Entrance to Cindy Sherman's Show at MOMA

Along the way I found and delighted in yarn-bombed statues, appreciated how fibers and colors in Cindy Sherman's photos are as much a part of the characters and caricatures she embodies as she is, and felt a strange mix of serenity and mind-blowing excitement from the beauty and creative potential of the fibers at Habu's studio showroom.

Habu Fibers Showroom

Though I didn't I know it at first, my trip was a fiber journey.

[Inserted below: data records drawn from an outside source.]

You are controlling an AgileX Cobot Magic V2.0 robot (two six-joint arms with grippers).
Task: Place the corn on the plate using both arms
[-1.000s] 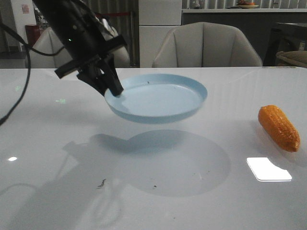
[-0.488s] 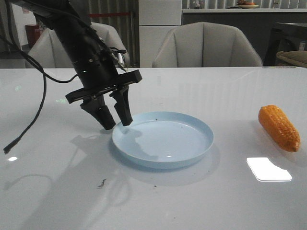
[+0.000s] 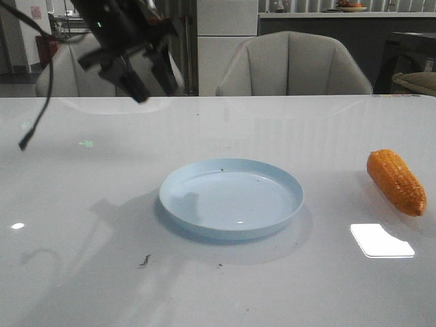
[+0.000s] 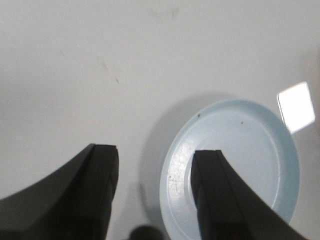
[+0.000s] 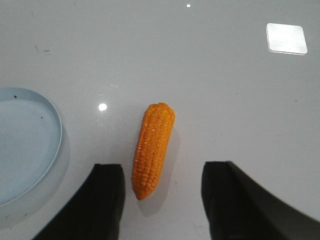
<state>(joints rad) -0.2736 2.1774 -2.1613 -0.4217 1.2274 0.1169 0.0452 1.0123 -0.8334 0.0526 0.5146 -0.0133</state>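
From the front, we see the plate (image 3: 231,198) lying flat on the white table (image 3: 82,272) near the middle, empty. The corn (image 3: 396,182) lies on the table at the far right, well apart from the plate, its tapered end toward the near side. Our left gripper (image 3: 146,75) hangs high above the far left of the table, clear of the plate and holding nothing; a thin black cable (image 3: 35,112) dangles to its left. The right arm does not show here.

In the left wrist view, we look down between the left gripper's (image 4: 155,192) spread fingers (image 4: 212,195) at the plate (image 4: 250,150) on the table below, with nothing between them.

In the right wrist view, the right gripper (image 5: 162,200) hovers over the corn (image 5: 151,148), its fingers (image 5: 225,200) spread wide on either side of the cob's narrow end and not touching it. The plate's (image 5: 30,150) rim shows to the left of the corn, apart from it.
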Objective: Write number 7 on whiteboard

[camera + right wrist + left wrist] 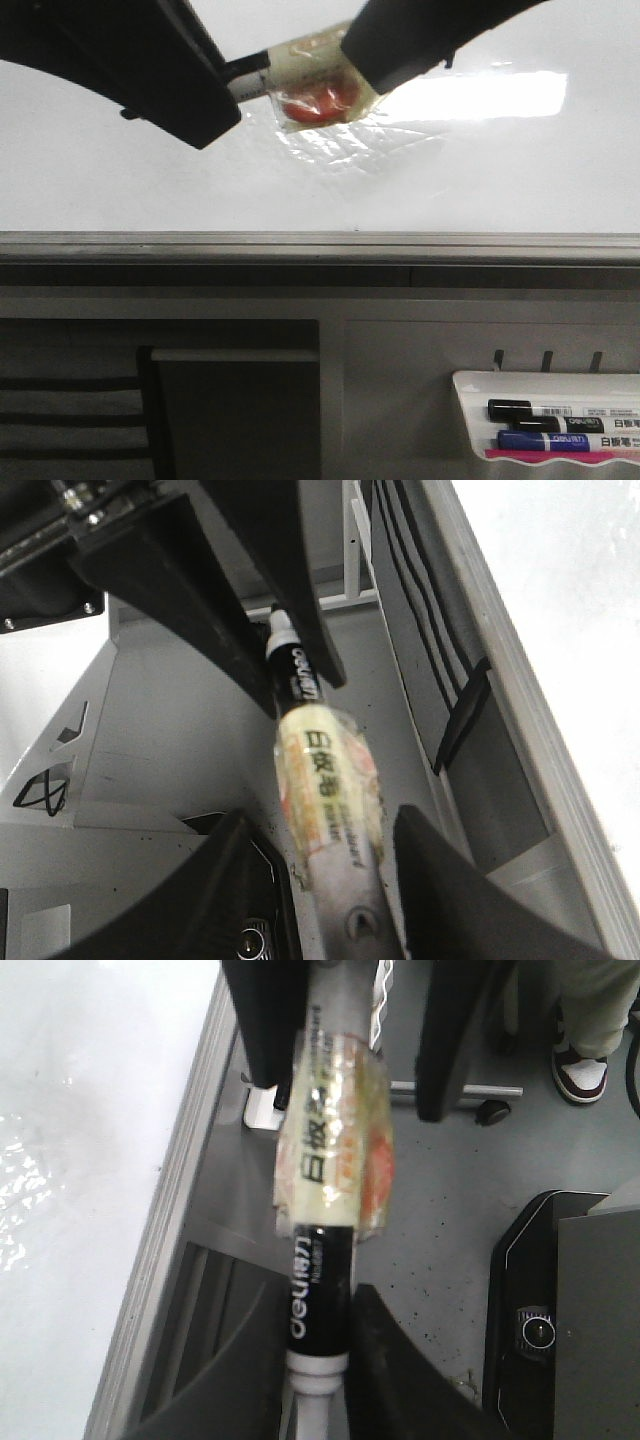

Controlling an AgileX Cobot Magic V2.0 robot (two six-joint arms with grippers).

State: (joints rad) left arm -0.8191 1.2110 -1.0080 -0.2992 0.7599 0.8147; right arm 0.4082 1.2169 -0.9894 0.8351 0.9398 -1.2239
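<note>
A marker (315, 85) with a black cap and a yellowish tape wrap hangs between my two grippers in front of the whiteboard (150, 180). My left gripper (235, 85) is shut on the black cap end (320, 1290). My right gripper (355, 60) is around the grey body end (345, 880), with a gap showing between each finger and the marker. The board also shows in the left wrist view (80, 1110) and in the right wrist view (570, 570). No number 7 shows on the board. Glare and a wrinkled shiny patch (350, 145) lie behind the marker.
The board's grey edge rail (320, 245) runs across the front view. A white marker tray (470, 420) at the lower right holds a black marker (530, 410) and a blue marker (540, 440). A person's shoe (580, 1070) and a black base (560, 1310) are on the floor.
</note>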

SDA Wisconsin member, maker, teacher and writer Donna Kallner has created a very intentional creativity quest to Ireland this April 19-30, 2013. If you book by Nov. 5, you can save $300! Follow this link: Local Colour trip to find out more.

Saturday, June 9, 2012

Wisconsin SDA Spring Meeting May 19, 2012

Sara Von Tresckow has opinions about over-conscientious meter readers, neighborhood schools that decline her invitations to graze sheep on their athletic fields and the value of doing personal research in textile history and weaving. She says one can be self-taught but first look to seminal works in museums, learn to use bibliographies and check out older books beyond their copyright. Useful links are & 
She also knows a good tea when she tastes one. Sara and her husband Hans were our hosts for the Wisconsin SDA meeting held Saturday May 19th at their store, The Woolgatherers Ltd. in Fond du Lac. See Jill Robinson's post about Sara, Hans, the store's history and its unique mix of new and old school supplies.

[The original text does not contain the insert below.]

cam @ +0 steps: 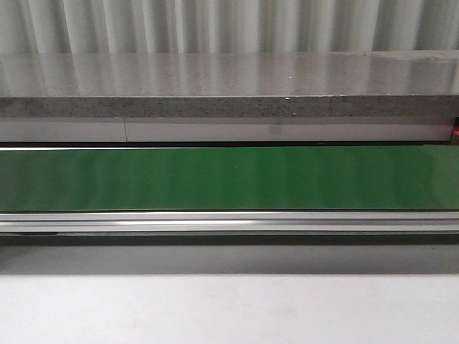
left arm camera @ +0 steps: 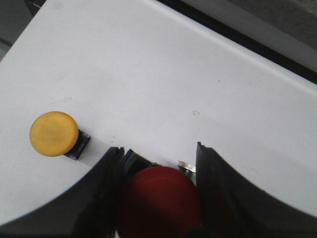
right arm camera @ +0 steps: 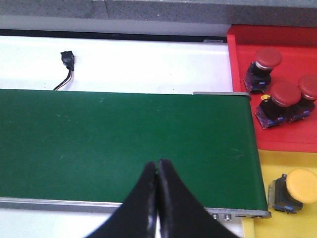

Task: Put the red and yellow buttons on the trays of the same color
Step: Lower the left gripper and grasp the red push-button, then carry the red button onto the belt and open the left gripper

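Red button [left arm camera: 158, 201] upright, cap toward the camera, clamped between left jaws; right jaws together over green belt [right arm camera: 124, 144].

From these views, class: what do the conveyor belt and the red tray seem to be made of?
Conveyor belt: probably smooth rubber or PVC, with a soft sheen and a flat, seamless green surface. Red tray: likely moulded plastic, uniformly coloured, with a raised rim.

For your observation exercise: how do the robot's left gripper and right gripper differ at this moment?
The left gripper is shut on a red button; the right gripper is shut on nothing. The left gripper is over the white table, beside a yellow button; the right gripper is over the green belt. Both have black fingers.
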Action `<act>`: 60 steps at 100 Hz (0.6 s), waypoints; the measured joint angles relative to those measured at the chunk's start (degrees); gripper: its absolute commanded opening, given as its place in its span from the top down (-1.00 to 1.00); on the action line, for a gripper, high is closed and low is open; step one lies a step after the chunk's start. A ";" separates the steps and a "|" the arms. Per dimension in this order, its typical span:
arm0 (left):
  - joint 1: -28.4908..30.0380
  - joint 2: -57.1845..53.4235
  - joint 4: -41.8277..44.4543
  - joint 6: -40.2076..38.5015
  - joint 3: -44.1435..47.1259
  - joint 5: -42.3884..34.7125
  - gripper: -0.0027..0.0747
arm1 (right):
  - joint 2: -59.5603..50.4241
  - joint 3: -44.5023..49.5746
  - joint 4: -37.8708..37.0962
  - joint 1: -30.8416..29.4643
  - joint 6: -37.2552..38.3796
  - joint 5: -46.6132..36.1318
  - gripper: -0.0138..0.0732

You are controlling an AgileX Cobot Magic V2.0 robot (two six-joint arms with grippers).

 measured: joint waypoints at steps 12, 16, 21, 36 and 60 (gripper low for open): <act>0.00 -4.27 -4.70 5.78 0.25 3.22 0.98 | 0.00 0.00 0.00 0.00 0.00 0.00 0.84; 0.00 -5.26 -6.48 7.41 0.55 4.05 0.98 | 0.00 0.00 0.00 0.00 0.00 0.00 0.84; 0.00 -6.41 -8.09 9.50 1.09 4.73 0.98 | 0.00 0.00 0.00 0.00 0.00 0.00 0.84; 0.00 -7.75 -10.96 12.18 3.86 6.05 0.98 | 0.00 0.00 0.00 0.00 0.00 0.00 0.84; -0.55 -7.75 -15.07 16.03 10.24 3.74 0.98 | 0.00 0.00 0.00 0.00 0.00 0.00 0.84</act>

Somewhere between its mid-morning start and its late afternoon close our spring meeting became a mini symposium. No one wanted to break. We were just that happy to be together to talk about fibers and our lives related to fibers and creative expression. Certain themes around play and risk taking developed. Call it a Fiberholics Anonymous meeting except we shared last names. Also, talk about our substance of choice was not discouraged. There were nine of us around a U- shaped table in the shop's classroom space and over 2 pots of aforementioned tea (Harney's Green with Citrus and an East Freesian Black) we introduced ourselves. We each spoke with humor and passion about our lives and current journeys with fiber and textiles. We found lots of laughs and common threads.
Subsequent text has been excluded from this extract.